■ **Problem to work on**: Could you retype the whole listing word for word and drop the images?

■ **Dataset records**:
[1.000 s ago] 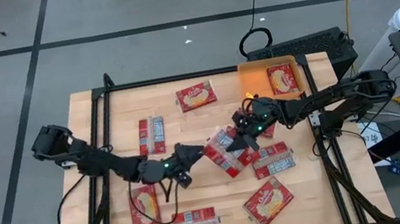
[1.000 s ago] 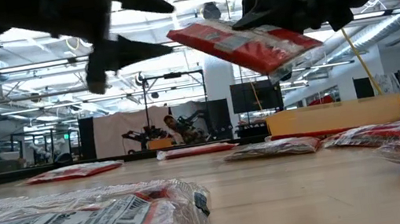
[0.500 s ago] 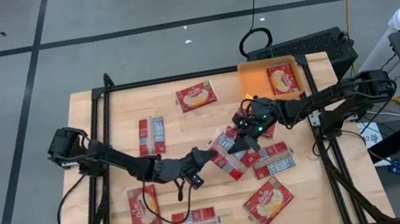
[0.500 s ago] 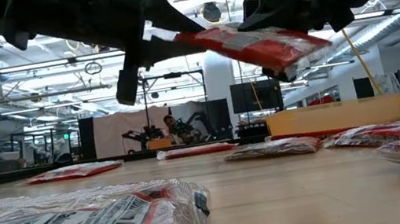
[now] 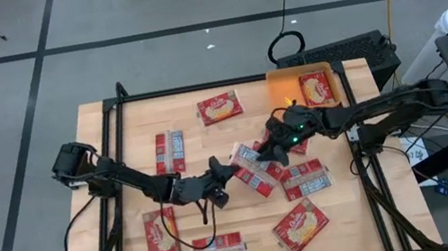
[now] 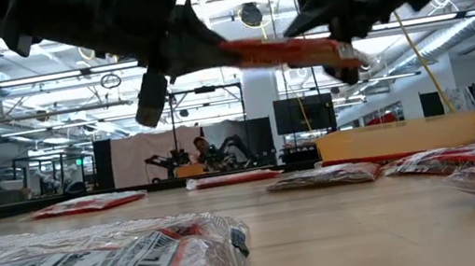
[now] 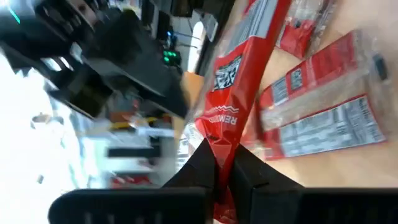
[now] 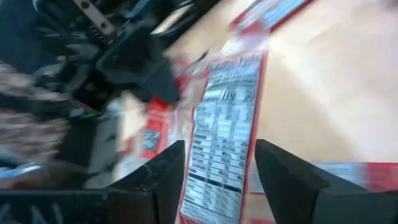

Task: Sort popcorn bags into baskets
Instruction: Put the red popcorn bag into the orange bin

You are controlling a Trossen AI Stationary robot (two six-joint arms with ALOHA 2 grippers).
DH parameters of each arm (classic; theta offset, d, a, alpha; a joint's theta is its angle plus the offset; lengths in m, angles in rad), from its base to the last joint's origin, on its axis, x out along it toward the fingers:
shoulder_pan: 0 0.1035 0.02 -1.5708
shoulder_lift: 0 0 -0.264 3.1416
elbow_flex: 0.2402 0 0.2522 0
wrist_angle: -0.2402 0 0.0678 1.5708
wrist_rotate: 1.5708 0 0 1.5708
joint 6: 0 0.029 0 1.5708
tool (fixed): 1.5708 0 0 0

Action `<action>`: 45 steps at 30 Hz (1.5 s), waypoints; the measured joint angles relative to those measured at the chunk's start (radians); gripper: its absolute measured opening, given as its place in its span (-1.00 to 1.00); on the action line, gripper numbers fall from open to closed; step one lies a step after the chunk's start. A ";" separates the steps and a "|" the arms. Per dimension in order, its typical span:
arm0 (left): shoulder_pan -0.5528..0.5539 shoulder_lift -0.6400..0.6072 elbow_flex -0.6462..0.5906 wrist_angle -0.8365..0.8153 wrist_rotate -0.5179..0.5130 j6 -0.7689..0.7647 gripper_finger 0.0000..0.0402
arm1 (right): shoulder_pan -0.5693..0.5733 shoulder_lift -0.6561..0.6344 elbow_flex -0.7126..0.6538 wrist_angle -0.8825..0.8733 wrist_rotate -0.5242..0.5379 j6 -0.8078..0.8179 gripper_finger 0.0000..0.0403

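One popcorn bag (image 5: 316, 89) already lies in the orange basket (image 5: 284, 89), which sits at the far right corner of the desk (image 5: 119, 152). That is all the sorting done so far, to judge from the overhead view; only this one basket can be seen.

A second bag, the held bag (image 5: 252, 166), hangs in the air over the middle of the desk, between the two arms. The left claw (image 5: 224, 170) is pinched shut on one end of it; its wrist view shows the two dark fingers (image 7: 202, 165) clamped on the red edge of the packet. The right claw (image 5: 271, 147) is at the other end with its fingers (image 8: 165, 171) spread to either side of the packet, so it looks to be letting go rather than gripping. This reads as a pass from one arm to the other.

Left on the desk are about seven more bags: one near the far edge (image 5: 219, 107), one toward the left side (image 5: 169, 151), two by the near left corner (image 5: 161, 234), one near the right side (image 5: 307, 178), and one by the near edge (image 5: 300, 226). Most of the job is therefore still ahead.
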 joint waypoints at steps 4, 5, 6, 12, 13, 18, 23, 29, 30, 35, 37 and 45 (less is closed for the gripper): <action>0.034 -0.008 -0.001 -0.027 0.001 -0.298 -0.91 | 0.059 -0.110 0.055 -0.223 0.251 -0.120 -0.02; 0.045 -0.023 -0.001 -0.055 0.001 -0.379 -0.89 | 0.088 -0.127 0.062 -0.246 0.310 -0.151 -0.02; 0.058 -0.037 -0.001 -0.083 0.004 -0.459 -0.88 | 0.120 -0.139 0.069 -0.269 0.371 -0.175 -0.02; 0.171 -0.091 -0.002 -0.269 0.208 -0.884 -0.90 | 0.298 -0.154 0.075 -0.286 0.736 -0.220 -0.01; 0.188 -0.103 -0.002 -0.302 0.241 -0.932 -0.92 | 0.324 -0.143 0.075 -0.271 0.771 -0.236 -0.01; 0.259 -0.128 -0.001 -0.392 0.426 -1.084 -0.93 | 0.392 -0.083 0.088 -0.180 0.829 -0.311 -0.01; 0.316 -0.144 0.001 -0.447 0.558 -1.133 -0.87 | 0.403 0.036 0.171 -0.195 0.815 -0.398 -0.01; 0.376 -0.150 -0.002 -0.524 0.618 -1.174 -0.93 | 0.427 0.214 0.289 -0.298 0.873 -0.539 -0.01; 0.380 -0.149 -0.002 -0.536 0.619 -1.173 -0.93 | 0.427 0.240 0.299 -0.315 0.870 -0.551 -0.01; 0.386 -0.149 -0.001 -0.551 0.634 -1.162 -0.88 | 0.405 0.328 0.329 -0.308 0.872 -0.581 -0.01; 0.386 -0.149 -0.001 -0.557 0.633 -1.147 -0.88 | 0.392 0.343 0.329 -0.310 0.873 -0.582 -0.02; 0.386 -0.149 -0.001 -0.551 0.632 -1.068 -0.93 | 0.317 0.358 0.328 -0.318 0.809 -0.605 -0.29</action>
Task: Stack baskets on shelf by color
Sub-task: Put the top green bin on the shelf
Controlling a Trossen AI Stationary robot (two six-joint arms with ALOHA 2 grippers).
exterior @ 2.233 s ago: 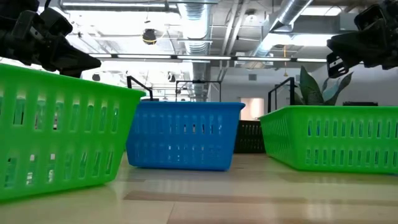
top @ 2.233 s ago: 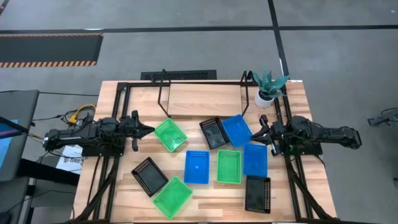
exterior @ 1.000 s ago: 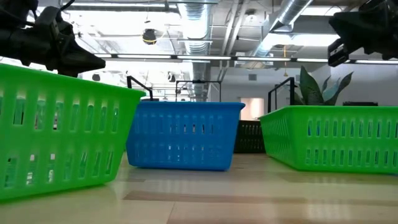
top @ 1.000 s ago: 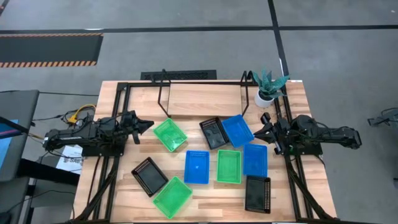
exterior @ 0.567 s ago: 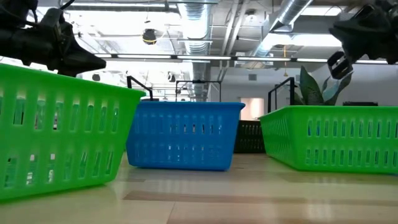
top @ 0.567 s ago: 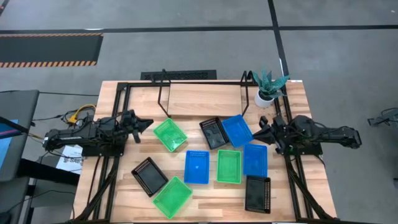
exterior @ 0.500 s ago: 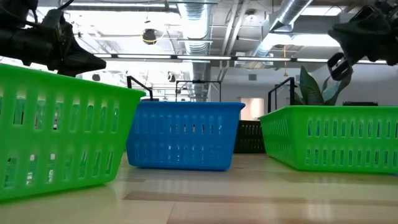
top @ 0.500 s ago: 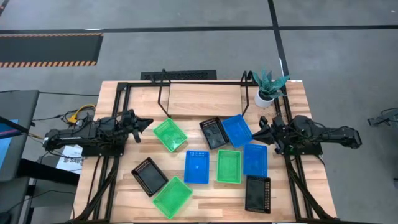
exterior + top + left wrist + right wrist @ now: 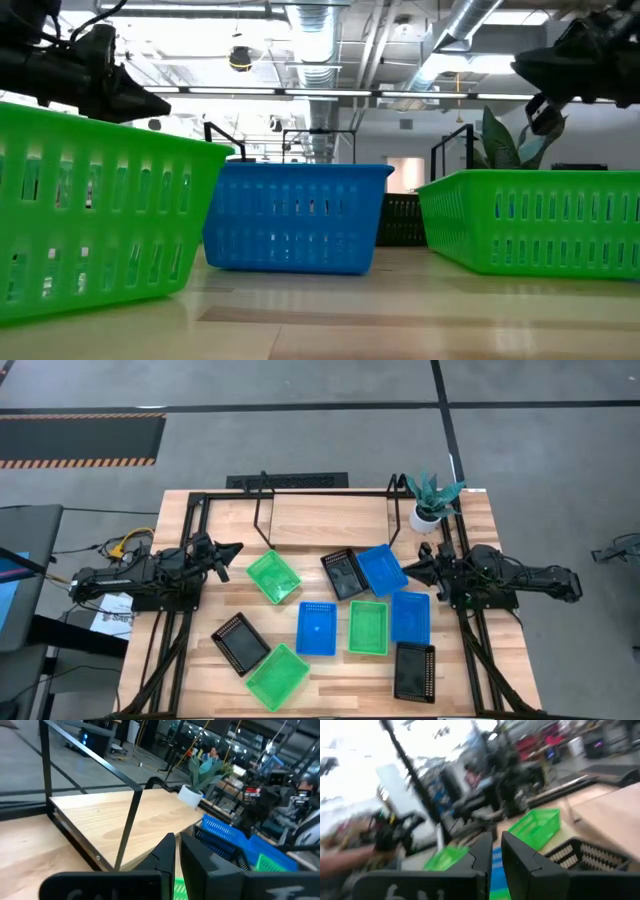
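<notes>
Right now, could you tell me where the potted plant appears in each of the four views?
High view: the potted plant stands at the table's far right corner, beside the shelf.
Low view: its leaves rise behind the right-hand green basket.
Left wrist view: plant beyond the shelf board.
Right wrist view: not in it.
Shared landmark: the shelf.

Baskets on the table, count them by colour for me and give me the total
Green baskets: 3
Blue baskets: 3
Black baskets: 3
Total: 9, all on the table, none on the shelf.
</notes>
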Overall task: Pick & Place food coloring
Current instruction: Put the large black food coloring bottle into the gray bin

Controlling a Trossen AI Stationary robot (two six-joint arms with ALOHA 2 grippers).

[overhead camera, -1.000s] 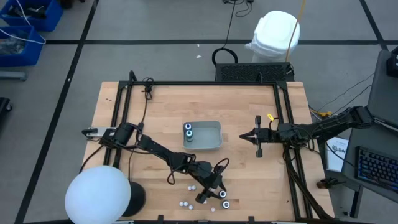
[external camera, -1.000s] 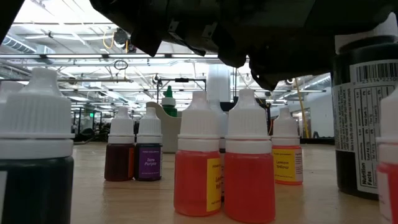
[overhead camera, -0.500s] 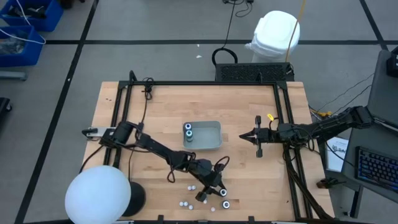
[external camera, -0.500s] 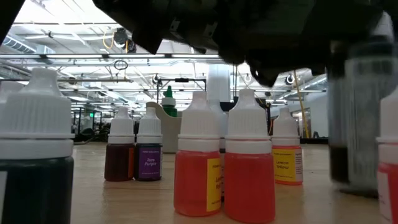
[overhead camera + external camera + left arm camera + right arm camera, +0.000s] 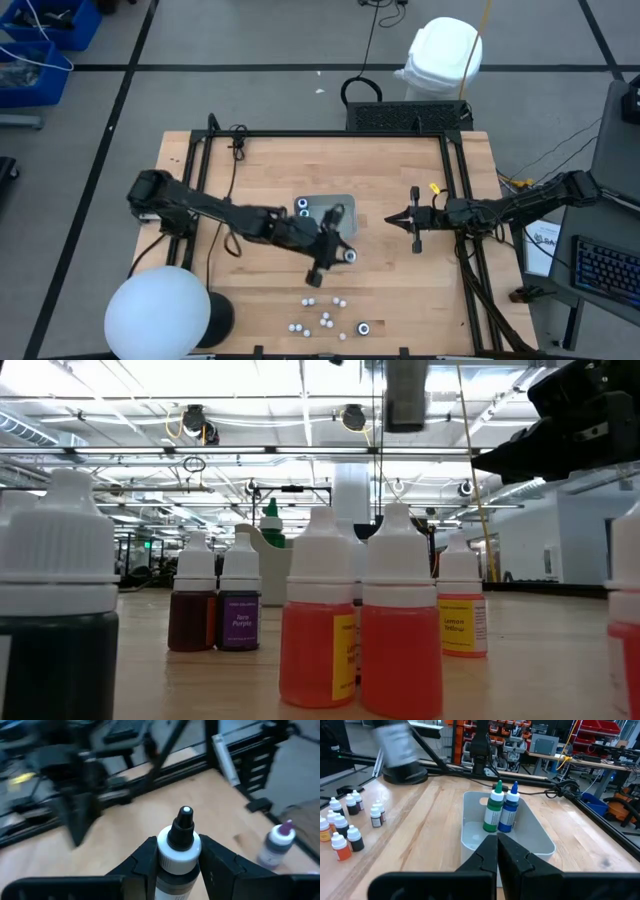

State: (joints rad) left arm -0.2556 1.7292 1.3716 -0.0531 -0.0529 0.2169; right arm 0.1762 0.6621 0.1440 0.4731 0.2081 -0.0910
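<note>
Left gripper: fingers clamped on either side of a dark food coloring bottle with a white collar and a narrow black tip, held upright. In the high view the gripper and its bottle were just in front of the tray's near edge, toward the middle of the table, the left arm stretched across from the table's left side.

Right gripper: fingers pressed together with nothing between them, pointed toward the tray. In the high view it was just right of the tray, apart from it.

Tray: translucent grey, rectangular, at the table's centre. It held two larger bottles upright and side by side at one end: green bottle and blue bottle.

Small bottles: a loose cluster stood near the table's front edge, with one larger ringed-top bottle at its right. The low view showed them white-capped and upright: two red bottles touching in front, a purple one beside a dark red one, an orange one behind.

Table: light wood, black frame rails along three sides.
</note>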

■ **Response below**:
[1.000 s ago] 
[1.000 s ago] 
[0.500 s ago] 
[0.500 s ago] 
[now] 
[now] 
[now] 
[now] 

Task: Sort popcorn bags into baskets
Instruction: Put the red popcorn bag into the orange bin

You are controlling a Trossen AI Stationary robot (two six-joint arms with ALOHA 2 grippers).
DH parameters of each arm (classic; theta offset, d, a, alpha; a joint's theta is its angle plus the offset; lengths in m, angles in rad), from its base to the last joint's origin, on its axis, x out along it toward the fingers:
shoulder_pan: 0 0.1035 0.02 -1.5708
shoulder_lift: 0 0 -0.264 3.1416
elbow_flex: 0.2402 0 0.2522 0
wrist_angle: -0.2402 0 0.0678 1.5708
wrist_rotate: 1.5708 0 0 1.5708
joint 6: 0 0.029 0 1.5708
tool (fixed): 1.5708 0 0 0

Action `<action>`: 45 steps at 30 Hz (1.5 s), waypoints; the measured joint angles relative to those measured at the chunk's start (radians); gripper: its absolute measured opening, given as its place in its span (-1.00 to 1.00); on the action line, gripper numbers fall from open to closed; step one lies a step after the chunk's start. A ";" separates the steps and a "|" the arms. Per dimension in order, its typical span:
arm0 (left): shoulder_pan -0.5528..0.5539 shoulder_lift -0.6400..0.6072 elbow_flex -0.6462..0.5906 wrist_angle -0.8365..0.8153 wrist_rotate -0.5179..0.5130 j6 -0.7689..0.7647 gripper_finger 0.0000..0.0402
arm1 (right): shoulder_pan -0.5693..0.5733 shoulder_lift -0.6561..0.6344 elbow_flex -0.7126..0.6538 wrist_angle -0.8825..0.8733 wrist_rotate -0.5242..0.5379 j6 -0.8078..0.8179 gripper_finger 0.0000..0.0403

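One popcorn bag (image 5: 316, 89) already lies in the orange basket (image 5: 284, 89), which sits at the far right corner of the desk (image 5: 119, 152). That is all the sorting done so far, to judge from the overhead view; only this one basket can be seen.

A second bag, the held bag (image 5: 252, 166), hangs in the air over the middle of the desk, between the two arms. The left claw (image 5: 224, 170) is pinched shut on one end of it; its wrist view shows the two dark fingers (image 7: 202, 165) clamped on the red edge of the packet. The right claw (image 5: 271, 147) is at the other end with its fingers (image 8: 165, 171) spread to either side of the packet, so it looks to be letting go rather than gripping. This reads as a pass from one arm to the other.

Left on the desk are about seven more bags: one near the far edge (image 5: 219, 107), one toward the left side (image 5: 169, 151), two by the near left corner (image 5: 161, 234), one near the right side (image 5: 307, 178), and one by the near edge (image 5: 300, 226). Most of the job is therefore still ahead.
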 joint waypoints at steps 4, 5, 6, 12, 13, 18, 23, 29, 30, 35, 37 and 45 (less is closed for the gripper): <action>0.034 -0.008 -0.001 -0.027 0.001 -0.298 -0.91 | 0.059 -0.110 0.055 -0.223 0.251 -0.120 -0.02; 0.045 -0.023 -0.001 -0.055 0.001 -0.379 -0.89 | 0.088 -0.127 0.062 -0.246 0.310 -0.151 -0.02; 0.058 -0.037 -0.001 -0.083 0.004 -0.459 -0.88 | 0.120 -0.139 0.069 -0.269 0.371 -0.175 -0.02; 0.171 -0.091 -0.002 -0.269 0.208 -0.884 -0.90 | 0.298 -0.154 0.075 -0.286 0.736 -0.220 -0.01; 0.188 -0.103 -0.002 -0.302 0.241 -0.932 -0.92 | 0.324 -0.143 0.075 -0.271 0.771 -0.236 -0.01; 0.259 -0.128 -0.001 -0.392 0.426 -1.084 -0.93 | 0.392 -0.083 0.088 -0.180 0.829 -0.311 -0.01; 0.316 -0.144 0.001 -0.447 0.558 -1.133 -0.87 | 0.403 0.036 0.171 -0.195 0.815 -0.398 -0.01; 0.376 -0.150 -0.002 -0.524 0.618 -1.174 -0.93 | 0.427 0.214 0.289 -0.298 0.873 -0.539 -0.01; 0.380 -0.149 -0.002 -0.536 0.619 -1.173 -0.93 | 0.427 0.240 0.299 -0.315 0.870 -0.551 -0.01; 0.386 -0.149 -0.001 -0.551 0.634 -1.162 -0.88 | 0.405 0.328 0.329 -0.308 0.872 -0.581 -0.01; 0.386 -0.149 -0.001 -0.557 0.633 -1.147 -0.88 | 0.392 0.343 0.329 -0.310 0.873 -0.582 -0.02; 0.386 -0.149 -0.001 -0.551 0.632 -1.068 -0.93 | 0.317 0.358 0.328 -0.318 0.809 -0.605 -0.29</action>
Task: Stack baskets on shelf by color
Sub-task: Put the top green bin on the shelf
Controlling a Trossen AI Stationary robot (two six-joint arms with ALOHA 2 grippers).
exterior @ 2.233 s ago: 
top @ 2.233 s ago: 
exterior @ 1.000 s ago: 
top @ 1.000 s ago: 
exterior @ 0.567 s ago: 
top @ 0.567 s ago: 
exterior @ 0.500 s ago: 
top @ 0.500 s ago: 
exterior + top + left wrist + right wrist @ now: 
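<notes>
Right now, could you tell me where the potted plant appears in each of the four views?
High view: the potted plant stands at the table's far right corner, beside the shelf.
Low view: its leaves rise behind the right-hand green basket.
Left wrist view: plant beyond the shelf board.
Right wrist view: not in it.
Shared landmark: the shelf.

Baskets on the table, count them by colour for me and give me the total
Green baskets: 3
Blue baskets: 3
Black baskets: 3
Total: 9, all on the table, none on the shelf.
</notes>
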Overall task: Pick & Place food coloring
Current instruction: Put the large black food coloring bottle into the gray bin

Controlling a Trossen AI Stationary robot (two six-joint arms with ALOHA 2 grippers).

[overhead camera, -1.000s] 
[external camera, -1.000s] 
[overhead camera, -0.500s] 
[external camera, -0.500s] 
[overhead camera + external camera + left arm camera + right arm camera, +0.000s] 

State: (joints rad) left arm -0.2556 1.7292 1.3716 -0.0531 -0.0529 0.2169; right arm 0.1762 0.6621 0.1440 0.4731 0.2081 -0.0910
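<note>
Left gripper: fingers clamped on either side of a dark food coloring bottle with a white collar and a narrow black tip, held upright. In the high view the gripper and its bottle were just in front of the tray's near edge, toward the middle of the table, the left arm stretched across from the table's left side.

Right gripper: fingers pressed together with nothing between them, pointed toward the tray. In the high view it was just right of the tray, apart from it.

Tray: translucent grey, rectangular, at the table's centre. It held two larger bottles upright and side by side at one end: green bottle and blue bottle.

Small bottles: a loose cluster stood near the table's front edge, with one larger ringed-top bottle at its right. The low view showed them white-capped and upright: two red bottles touching in front, a purple one beside a dark red one, an orange one behind.

Table: light wood, black frame rails along three sides.
</note>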

This is the complete output.